Hey, federalist, quit excusing their crimes: "A federal court in the suit found an average of 65 preventable inmate deaths a year in the prison medical system, which the court ruled was tantamount to cruel and unusual punishment."

What would you be saying if an inmate was paroled and worked as a nurse and 65 people died under is care?

That's a rhetorical question. We know what you'd say.

Finally, a leader who isn't afraid to take charge. That's exactly what the state needs.
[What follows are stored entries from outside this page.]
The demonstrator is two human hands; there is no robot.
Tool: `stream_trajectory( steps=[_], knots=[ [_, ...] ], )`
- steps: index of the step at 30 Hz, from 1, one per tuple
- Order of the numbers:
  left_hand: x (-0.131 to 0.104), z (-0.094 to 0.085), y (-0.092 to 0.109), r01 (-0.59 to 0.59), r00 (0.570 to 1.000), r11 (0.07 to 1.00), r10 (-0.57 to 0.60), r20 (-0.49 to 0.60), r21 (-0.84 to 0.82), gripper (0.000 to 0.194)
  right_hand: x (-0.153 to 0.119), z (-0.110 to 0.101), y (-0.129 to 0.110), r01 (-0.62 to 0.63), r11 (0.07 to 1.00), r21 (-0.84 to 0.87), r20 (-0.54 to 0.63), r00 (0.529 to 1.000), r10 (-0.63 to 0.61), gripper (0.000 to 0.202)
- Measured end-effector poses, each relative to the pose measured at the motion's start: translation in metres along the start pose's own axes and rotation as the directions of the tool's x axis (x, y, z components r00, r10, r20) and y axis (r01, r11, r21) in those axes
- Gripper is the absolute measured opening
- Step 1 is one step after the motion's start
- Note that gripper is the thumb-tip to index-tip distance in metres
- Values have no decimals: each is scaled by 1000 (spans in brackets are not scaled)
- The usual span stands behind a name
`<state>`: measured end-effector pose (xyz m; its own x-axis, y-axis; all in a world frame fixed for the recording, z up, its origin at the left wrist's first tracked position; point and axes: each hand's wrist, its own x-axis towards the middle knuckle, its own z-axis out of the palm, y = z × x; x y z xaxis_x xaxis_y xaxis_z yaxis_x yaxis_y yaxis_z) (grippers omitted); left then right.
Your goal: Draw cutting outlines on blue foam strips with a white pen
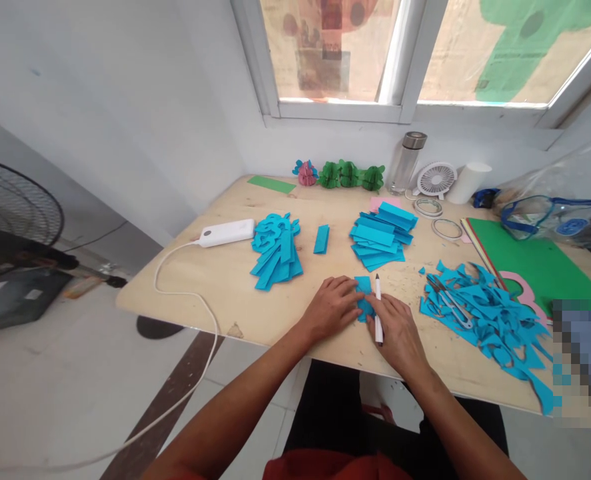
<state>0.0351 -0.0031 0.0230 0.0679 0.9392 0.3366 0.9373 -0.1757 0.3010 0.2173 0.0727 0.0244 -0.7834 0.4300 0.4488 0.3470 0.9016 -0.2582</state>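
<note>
A small piece of blue paper [362,285] lies on the table near its front edge, between my hands. My left hand [332,307] rests flat with fingers stretched out, their tips on the paper's left side. My right hand [399,333] holds a white pen [378,307], its dark tip pointing away from me, while the thumb side touches the paper's right edge. Just beyond lies a stack of folded blue strips [375,233]. A single folded blue strip [321,239] sits apart to the left, beside a pile of blue strips and cut shapes [275,250].
Blue scraps [495,327] cover the right, with scissors-like grey handles [452,303] on them. Green sheets [540,260] lie behind. A white power bank [228,233] trails a cable over the left edge. Along the wall stand paper ornaments [349,175], a bottle [408,160] and a small fan [436,180].
</note>
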Motion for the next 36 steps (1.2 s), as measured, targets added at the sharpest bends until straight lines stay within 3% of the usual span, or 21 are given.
stream_trajectory(
  steps=[16, 25, 36],
  knots=[
    [2, -2, 2, 57, 998, 997, -56, 15, -61, 34, -2, 4, 4, -15, 999, 33, -26, 1000, 16, 40],
    [2, 1, -1, 60, 998, 996, -60, 1, -60, 15, 0, 1, 3, -21, 999, 44, -16, 1000, 22, 39],
    [1, 2, -1, 31, 999, 999, -31, -9, -25, 15, -1, 2, 4, -10, 1000, 24, -29, 1000, 10, 36]
  ],
)
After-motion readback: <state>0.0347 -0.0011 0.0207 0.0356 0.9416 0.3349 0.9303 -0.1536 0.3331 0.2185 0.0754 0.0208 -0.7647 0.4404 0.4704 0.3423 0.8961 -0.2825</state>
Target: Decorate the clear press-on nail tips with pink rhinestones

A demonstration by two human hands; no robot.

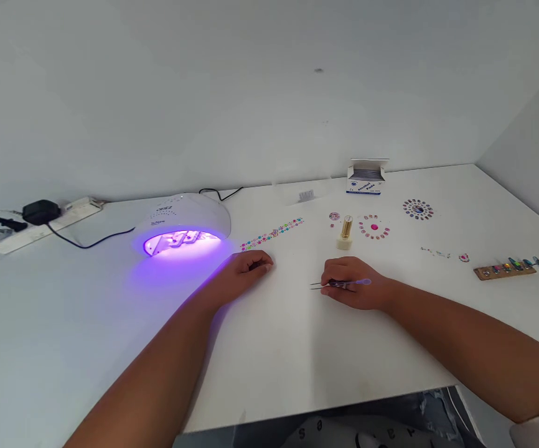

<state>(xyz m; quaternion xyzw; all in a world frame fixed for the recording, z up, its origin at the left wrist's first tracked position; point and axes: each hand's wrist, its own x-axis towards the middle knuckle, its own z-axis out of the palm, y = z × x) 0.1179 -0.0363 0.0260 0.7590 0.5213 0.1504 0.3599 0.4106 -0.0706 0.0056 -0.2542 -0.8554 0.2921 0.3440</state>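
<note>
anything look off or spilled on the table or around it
Nothing looks spilled. A small dark mark stands out on the pale wall. Slightly odd: the lamp glows purple with left hand and right hand both outside it.

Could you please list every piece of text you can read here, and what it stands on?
"Alcohol Pads": on the white box; its smaller print is unreadable.
White lamp: dark lettering on top, too blurred to read surely.
Label near the wall: too small to read.
Clothing at the bottom edge: scattered letters, no clear word.
</note>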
Posted by: George | Aug 28, 2007 12:03:40 AM

I find it absolutely remarkable that people think the secret to overcrowding at DOJJ (Old CYA – prison for youths) is to return them to the counties. The reason for them being sent to prison for the first place is they have exhausted all local programs. The types of wards they are returning are there for less serious crimes; but they have a long history of repeated failures of probation and out of control behaviors. It is also these types of wards that reap the most benefit from their commitments in terms of completing training programs, acquiring education and lower recidivism rates.
People who think that local programs solve all the crime problems in the state likely have never tried to get a probationer or parolee to attend treatment. We have had them fail to show up for drug treatment on a regular basis when all they have to do to enroll is cross the street from the courthouse. During the first year of Prop 36 (drug treatment) in our small county we had more people die than complete the program – and the program wasn’t that tough.